Thanks for the video, I had forgotten how good simplicity can be. I smoked 3 racks of ribs yesterday after watching this video, left membrane on used only SPG (I love garlic) used your spritz recipe 7 of 7 folks loved 'em. Forget all the expensive rubs I've been using this will be my go to from now on, thanks again.
Before watching it i thought: it's impossible that one person can flip a slab so many times someone had to think of a drinking game! Man i was very wrong!
Bro I literally just commented the same thing and then saw yours 🤣🤣🤣 it's all I can think about the whole time watching the video was how much he was doing it
smokey...... crispy....... juicy...... buttery....... oh my. cooked 2 racks per your recipe on my recteq pellet and omfg sheer perfection. tyvm chuddmaster
Hey Chudly! I've been watching all your videos for about a year. I only have a Weber at home but i was actually able to successfully manage my father in laws offset on my own yesterday and smoke 3 racks of spare ribs to perfection. Had this video going the whole time. Thanks for the knowledge!
Dude lol I've been cookin ribs for 25 years and you've taught me something! Thanks buddy! I'm gonna try it! Never trimmed them that way. Good job! I just subscribed a few days ago and am enjoying your videos! Love the flavor profile too!
So far this is the only video that isn’t overly long, boring or doesn’t explain everything with or making it a 30 min video. 👌🏼 nice job on the editing too
Ik I've never understood that, when ever I'm looking for new ideas to try I always think, it takes a total of maybe 5 minutes to trim, mix a seasoning and throw it on the grill, how the hell is every video over 20 30 minutes?!

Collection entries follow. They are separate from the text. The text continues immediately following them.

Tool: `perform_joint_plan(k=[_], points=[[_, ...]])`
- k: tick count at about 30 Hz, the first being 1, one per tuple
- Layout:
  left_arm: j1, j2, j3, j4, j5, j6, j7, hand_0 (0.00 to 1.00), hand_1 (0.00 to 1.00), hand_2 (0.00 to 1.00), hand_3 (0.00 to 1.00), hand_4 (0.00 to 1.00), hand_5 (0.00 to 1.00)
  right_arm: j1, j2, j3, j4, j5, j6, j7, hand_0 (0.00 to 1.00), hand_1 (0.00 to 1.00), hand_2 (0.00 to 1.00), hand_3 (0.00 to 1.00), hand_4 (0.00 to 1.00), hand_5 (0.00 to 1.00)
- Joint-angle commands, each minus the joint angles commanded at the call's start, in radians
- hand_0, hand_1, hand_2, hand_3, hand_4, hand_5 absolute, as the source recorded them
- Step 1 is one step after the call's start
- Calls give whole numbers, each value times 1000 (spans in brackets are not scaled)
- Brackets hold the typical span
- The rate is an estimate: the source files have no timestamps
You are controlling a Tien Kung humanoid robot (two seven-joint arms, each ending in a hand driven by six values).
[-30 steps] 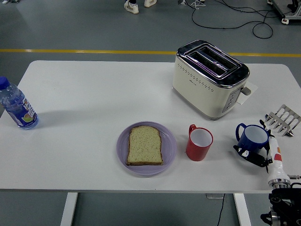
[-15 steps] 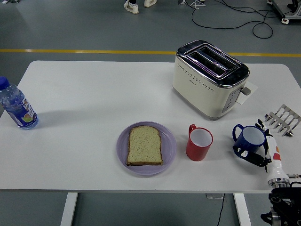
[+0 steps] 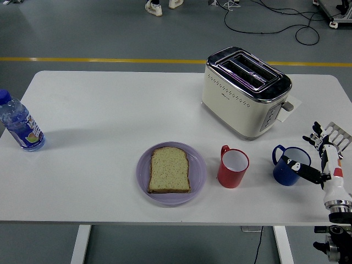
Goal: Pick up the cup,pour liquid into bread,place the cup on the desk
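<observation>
Head view: one right hand point(image 3: 319, 157) seen, fingers spread, nothing gripped.
Blue cup point(image 3: 290, 165): set upright on the table point(image 3: 99, 110), touching the hand's thumb.
Bread point(image 3: 170, 170): laid on a plate point(image 3: 144, 181), well left of the hand.

You are looking at a lab or test hall, not a home kitchen. Behind the white table point(image 3: 110, 104) the grey floor point(image 3: 82, 27) carries a yellow line point(image 3: 99, 59); beyond that line, black cables point(image 3: 275, 16) lie loose. The toaster point(image 3: 245, 91) on the table is only a prop.
</observation>
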Motion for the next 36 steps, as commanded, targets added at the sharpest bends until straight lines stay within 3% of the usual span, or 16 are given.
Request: perform_joint_plan(k=[6,7,11,12,13,15,23,24,25,29,32,36], points=[[0,0,2,0,0,0,0,646,613,589,527,297,758,-4,-2,100,148,29,-8,-8,890,792,957,998,966,2],[0,0,3,0,-1,0,0,647,613,588,527,297,758,-1,-1,125,172,54,4,-21,813,732,854,885,796,77],[1,0,6,0,-2,0,0,647,613,588,527,297,758,5,2,190,225,154,40,-66,813,732,854,885,796,77],[2,0,6,0,-2,0,0,647,613,588,527,297,758,5,3,211,235,192,70,-83,813,732,854,885,796,77],[3,1,9,1,-3,0,0,647,614,589,528,298,759,8,4,235,246,238,104,-95,713,643,671,614,644,136],[4,1,11,1,-2,0,0,647,614,589,528,298,759,9,8,274,252,322,163,-136,713,643,671,614,644,136],[9,0,21,3,-7,0,0,647,614,589,528,298,758,-1,30,454,180,660,467,-436,707,650,666,611,610,153],[10,-1,21,3,-7,0,0,647,614,589,528,298,758,-2,31,462,174,695,483,-465,707,650,666,611,610,153],[10,-1,23,3,-7,0,0,648,614,590,527,298,758,-3,35,476,160,741,503,-507,700,639,657,609,545,191],[13,-3,32,4,-11,0,1,648,614,590,527,298,758,-5,53,522,113,910,542,-610,700,639,657,609,545,191],[14,-2,32,3,-7,-1,1,646,614,590,527,296,758,-14,64,530,105,1020,518,-609,685,633,656,608,555,197],[13,-2,30,3,-6,-1,1,646,614,590,527,296,758,-24,79,535,102,1035,524,-606,685,633,656,608,555,197]])
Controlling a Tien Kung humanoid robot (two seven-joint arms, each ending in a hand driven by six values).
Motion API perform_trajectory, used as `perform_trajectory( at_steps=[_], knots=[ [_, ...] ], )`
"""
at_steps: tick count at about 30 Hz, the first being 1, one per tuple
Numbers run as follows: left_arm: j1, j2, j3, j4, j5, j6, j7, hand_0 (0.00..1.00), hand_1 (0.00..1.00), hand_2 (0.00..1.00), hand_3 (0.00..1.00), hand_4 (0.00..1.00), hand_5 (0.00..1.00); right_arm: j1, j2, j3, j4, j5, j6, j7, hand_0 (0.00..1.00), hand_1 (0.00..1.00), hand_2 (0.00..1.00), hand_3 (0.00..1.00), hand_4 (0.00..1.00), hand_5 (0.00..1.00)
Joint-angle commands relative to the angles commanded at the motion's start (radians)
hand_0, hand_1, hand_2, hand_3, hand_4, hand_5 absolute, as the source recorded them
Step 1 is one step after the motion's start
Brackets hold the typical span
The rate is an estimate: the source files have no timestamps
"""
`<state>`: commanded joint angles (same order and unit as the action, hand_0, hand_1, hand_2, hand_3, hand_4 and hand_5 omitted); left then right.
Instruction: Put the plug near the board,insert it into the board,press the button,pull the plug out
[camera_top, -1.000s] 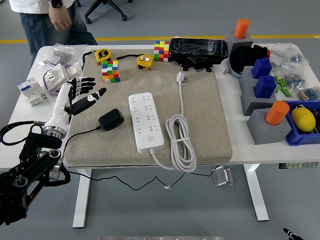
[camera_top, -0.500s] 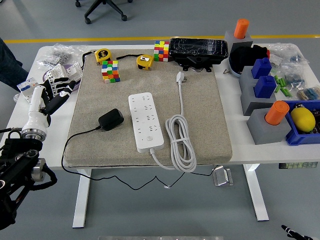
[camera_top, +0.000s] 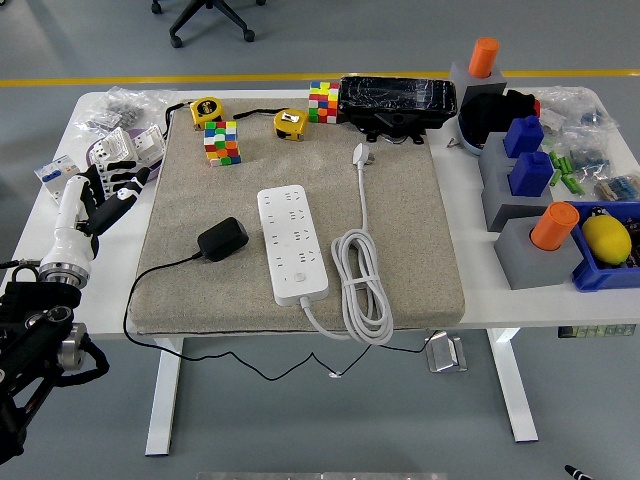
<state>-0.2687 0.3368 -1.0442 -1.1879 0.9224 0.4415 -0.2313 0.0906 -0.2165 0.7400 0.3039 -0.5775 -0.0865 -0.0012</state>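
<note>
Your left hand (camera_top: 105, 192) hovers at the surface's (camera_top: 460, 250) left edge, fingers apparently spread, empty; black plug (camera_top: 222, 239) lies beside the power strip (camera_top: 291, 243).

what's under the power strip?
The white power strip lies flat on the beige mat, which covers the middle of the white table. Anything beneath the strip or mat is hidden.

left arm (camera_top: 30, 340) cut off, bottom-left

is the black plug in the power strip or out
Out. The black plug lies on the mat just left of the white power strip, apart from it, and every socket on the strip looks empty.
</note>
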Motion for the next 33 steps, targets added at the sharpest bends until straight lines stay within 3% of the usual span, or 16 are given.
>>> perform_trajectory(
  at_steps=[10,33],
  knots=[
    [0.023,0.014,0.011,-0.011,-0.007,-0.016,0.035,0.562,0.574,0.559,0.576,0.797,0.391,-0.008,-0.012,-0.013,0.003,0.001,0.002,-0.005,0.603,0.643,0.644,0.553,0.946,0.494],
    [0.067,0.011,0.011,-0.019,0.013,-0.03,0.057,0.565,0.575,0.565,0.578,0.792,0.394,-0.053,-0.015,-0.041,-0.005,0.004,0.006,-0.012,0.605,0.644,0.647,0.554,0.947,0.496]
  ],
)
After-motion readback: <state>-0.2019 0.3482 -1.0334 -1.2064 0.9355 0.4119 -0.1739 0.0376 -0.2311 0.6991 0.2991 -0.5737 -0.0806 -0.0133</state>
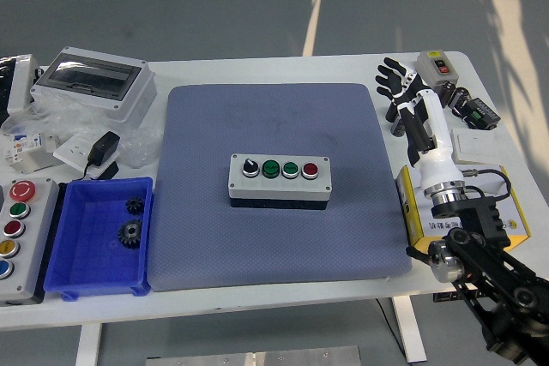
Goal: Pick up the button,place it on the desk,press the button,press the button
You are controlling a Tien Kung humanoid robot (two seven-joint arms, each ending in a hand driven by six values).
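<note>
Button box (280,179) sits flat near the middle of the blue mat (214,237), long side left-right. On its grey top, left to right: black selector knob, two green buttons, one red button. Nothing touching it

Right hand (403,96) is over the table's right side, just off the mat's right edge near the far corner, well apart from the box. Fingers (390,67) spread and pointing away toward the far edge, holding nothing. White forearm runs back toward the near right corner, passing over a yellow box (508,212)

Left arm not in frame

Around the right hand: small grey switch box (437,65) with a red and a green button at the far right, a black part (477,111) beside it, white wall plate (476,147) nearer

Left of mat: blue bin (60,250) with two black gears (130,232), bigger one nearer; multi-button panel (19,237) at the left edge; clear-lid enclosure (94,81) at the far left; black adapter (104,147) on plastic bags between them
</note>
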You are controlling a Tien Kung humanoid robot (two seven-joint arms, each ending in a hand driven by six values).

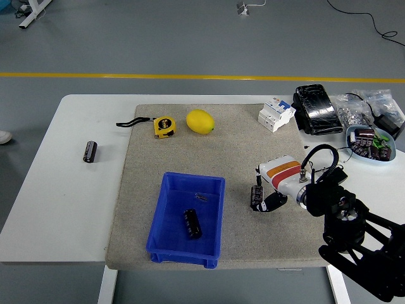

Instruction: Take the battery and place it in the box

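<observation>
**Right hand on battery, right of the box**

On the grey mat [190, 136], head view: right hand [273, 190] comes in from the lower right, its fingers [273, 201] closed around a black cylindrical battery [257, 197], held upright. Battery sits just right of the blue box [166, 218], outside it, close to the mat surface; can't tell if it's touching the mat or lifted off.

Box is open-topped, on the mat's near half. One black battery [192, 223] already lies inside on the box floor, plus a small metal bit near the far wall.

Another black battery [90, 151] lies on the bare white worktop [63, 209], left of the mat, well apart from the box.

Far side of mat: yellow tape measure [164, 126] with black strap, lemon [200, 121] just beside it, white circuit breaker [276, 113] at the mat's far right corner.

Right edge of worktop: black pouch [316, 108], bags of small parts, pale blue tray [369, 142] with components.

Left hand not visible.
</observation>
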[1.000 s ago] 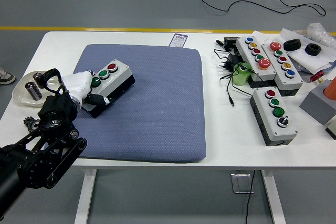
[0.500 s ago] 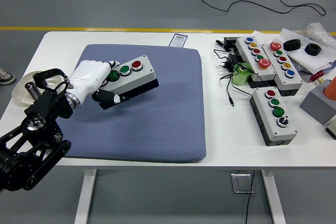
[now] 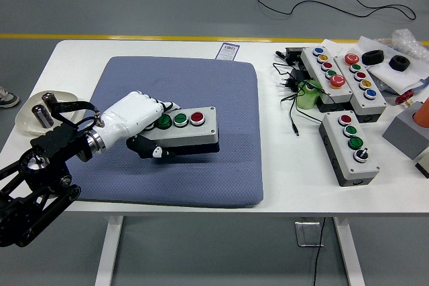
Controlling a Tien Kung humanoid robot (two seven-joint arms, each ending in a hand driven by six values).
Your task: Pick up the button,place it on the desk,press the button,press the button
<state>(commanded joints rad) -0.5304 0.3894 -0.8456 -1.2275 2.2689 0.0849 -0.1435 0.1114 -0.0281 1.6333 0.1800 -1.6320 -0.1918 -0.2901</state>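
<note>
— Since a second ago the left hand [image 3: 137, 120] has carried the three-button control box [image 3: 184, 129] rightward, from the blue mat's [image 3: 201, 172] left edge to over its middle.

— Grasp?

— White fingers over the box's left end, thumb beneath; it looks held just off the mat.

— Handling?

— Probably a rigid, smooth plastic shell, moderately heavy; gripping nearer its middle would tip it less.

— Counts?

— One box in hand with two green buttons and one red; three more boxes [image 3: 349, 146] rest at the table's right.
</note>
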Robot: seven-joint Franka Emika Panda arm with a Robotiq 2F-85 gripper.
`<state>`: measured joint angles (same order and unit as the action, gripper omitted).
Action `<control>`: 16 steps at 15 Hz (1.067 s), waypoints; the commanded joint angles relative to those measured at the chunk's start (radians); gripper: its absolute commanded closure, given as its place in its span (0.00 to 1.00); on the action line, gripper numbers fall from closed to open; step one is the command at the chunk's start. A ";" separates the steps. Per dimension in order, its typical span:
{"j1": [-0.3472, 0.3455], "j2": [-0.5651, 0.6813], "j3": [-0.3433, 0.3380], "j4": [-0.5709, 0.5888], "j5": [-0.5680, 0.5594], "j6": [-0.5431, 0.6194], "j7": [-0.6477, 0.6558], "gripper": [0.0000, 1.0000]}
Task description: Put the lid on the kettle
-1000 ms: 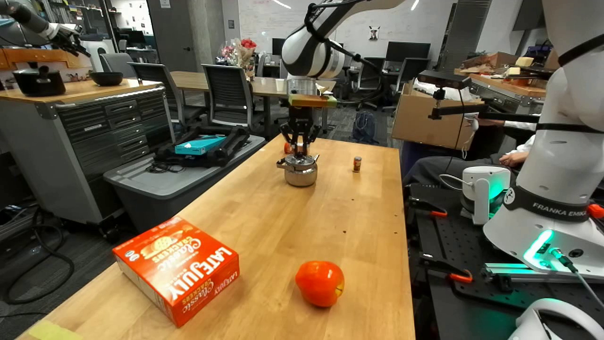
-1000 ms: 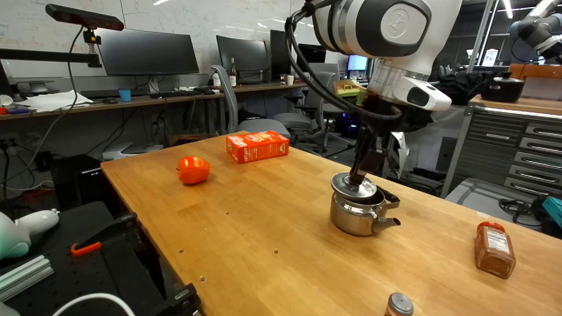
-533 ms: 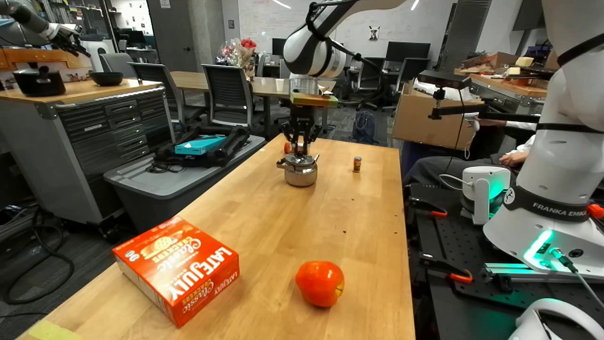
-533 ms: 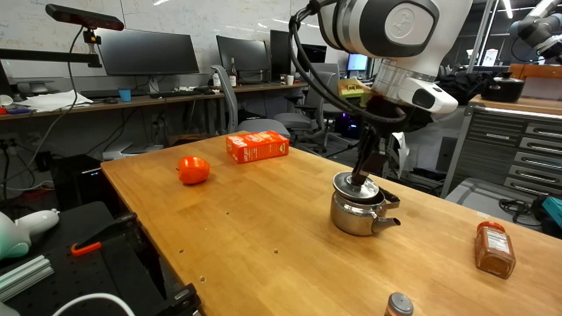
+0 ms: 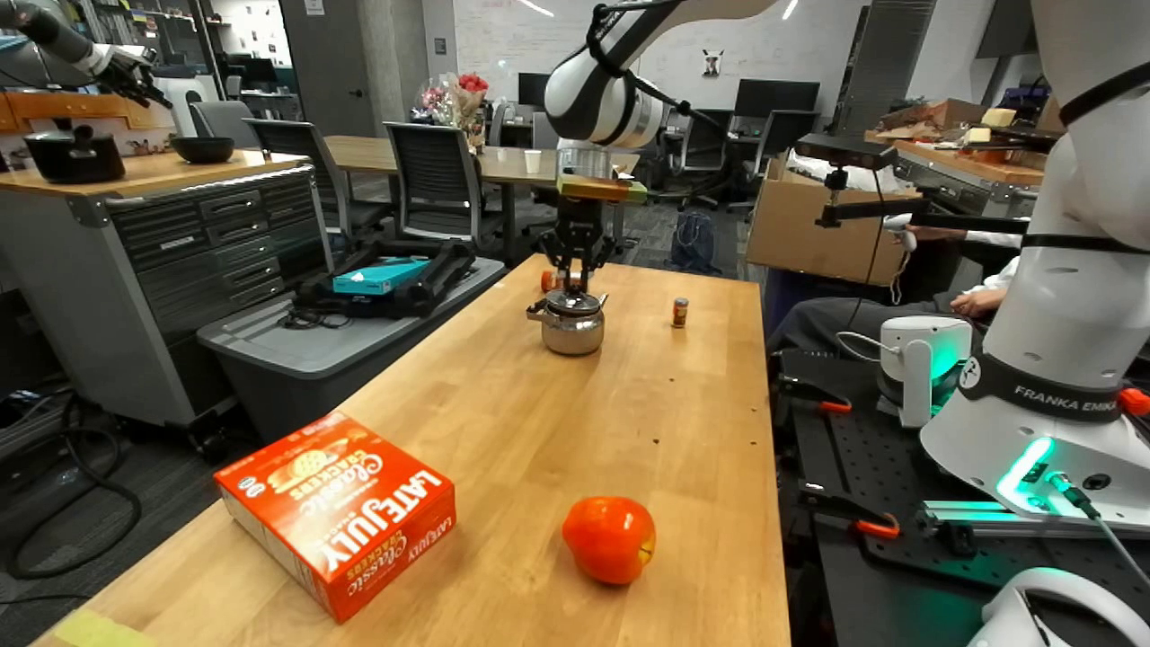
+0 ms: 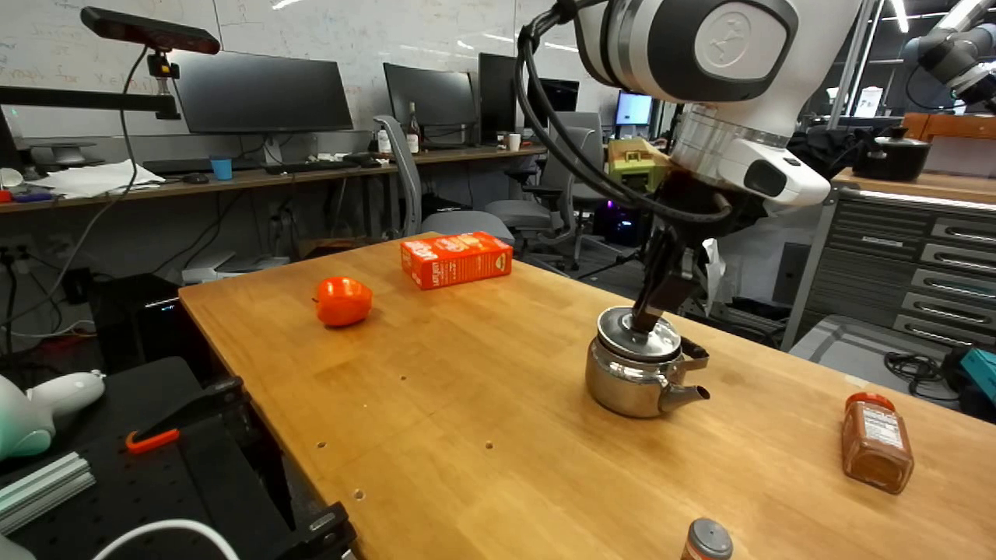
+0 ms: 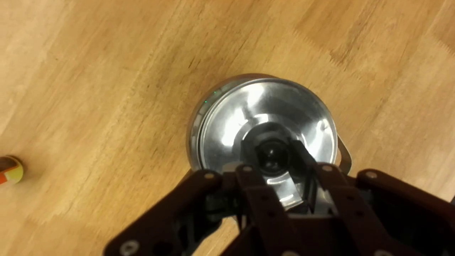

@TopBillinSports you responded after 2 years? Wow, you really have no life huh? Don't run your lips just because there's a screen in front of you there sweetheart.
Just so happens my daughter wanted Ribs this weekend and bought some St. Louis ribs yep days ago so I'm going to try your technique, trimming seasoning, etc. I will start earlier than you did though. Thanks from the West Coast. My Son moved to Texas about 2 months ago from Cali. My Nephew is on his way right now with another load of furniture from Colorado. I'm moving to Tennessee in the next. 18 months can't wait to get out of California. Keep up the good work my Friend!
@@OffsetRookie they've been behind getting everyone's cookers out due to their main driver being sick. And then I found out last week that the backup driver got sick midway through the trip... So now I'm hoping it comes this week haha!
@@2005Pilot yes sir! proud to say I made the best ribs I've ever eaten on the first crack. It's a learning curve for sure but I think it'll last forever.
Salt and pepper ribs are where it’s at. I’d suggest adding a little bit of granulated garlic though if you’re not cooking on an offset. You need more savory elements if you’re not cooking with the type of smoke flavor you get from an offset.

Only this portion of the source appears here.